START Data for processing

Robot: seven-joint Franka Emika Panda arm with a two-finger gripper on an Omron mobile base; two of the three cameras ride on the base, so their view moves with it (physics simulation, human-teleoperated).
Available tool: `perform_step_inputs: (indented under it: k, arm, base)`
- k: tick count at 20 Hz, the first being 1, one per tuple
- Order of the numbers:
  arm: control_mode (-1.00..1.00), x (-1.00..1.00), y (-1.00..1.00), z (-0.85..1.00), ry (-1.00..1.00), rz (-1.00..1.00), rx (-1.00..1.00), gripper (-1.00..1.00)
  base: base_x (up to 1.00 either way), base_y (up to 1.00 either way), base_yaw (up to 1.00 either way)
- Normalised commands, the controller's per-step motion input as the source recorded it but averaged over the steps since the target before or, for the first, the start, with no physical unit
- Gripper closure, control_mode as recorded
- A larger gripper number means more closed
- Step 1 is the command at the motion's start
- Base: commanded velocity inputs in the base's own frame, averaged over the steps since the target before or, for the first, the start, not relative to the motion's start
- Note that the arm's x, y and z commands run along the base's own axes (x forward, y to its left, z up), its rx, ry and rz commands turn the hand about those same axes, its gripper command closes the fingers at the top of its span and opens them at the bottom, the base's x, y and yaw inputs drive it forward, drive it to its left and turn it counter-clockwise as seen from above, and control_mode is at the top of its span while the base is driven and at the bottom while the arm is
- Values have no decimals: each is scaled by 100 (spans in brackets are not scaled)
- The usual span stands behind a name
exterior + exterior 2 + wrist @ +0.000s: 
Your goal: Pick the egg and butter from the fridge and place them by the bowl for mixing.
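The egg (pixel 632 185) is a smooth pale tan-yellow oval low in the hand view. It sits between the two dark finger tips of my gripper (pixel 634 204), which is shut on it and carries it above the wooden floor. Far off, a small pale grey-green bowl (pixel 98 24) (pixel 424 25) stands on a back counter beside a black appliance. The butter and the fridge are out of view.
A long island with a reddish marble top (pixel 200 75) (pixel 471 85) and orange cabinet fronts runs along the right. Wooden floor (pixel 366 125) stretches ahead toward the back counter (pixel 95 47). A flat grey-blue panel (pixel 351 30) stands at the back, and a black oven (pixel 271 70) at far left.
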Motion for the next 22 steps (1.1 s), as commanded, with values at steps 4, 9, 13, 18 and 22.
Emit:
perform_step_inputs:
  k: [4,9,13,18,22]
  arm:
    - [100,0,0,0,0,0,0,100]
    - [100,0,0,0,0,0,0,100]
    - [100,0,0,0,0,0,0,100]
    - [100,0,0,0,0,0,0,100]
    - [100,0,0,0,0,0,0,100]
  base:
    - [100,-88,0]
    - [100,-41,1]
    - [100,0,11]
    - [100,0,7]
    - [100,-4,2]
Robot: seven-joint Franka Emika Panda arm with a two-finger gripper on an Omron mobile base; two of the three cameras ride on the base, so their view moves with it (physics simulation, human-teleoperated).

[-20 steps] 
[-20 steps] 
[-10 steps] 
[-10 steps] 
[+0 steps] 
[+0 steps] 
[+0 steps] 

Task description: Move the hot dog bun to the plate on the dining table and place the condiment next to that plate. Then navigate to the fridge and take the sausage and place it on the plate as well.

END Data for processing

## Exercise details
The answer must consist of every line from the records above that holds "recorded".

## Task solution
- Normalised commands, the controller's per-step motion input as the source recorded it but averaged over the steps since the target before or, for the first, the start, with no physical unit
- Gripper closure, control_mode as recorded

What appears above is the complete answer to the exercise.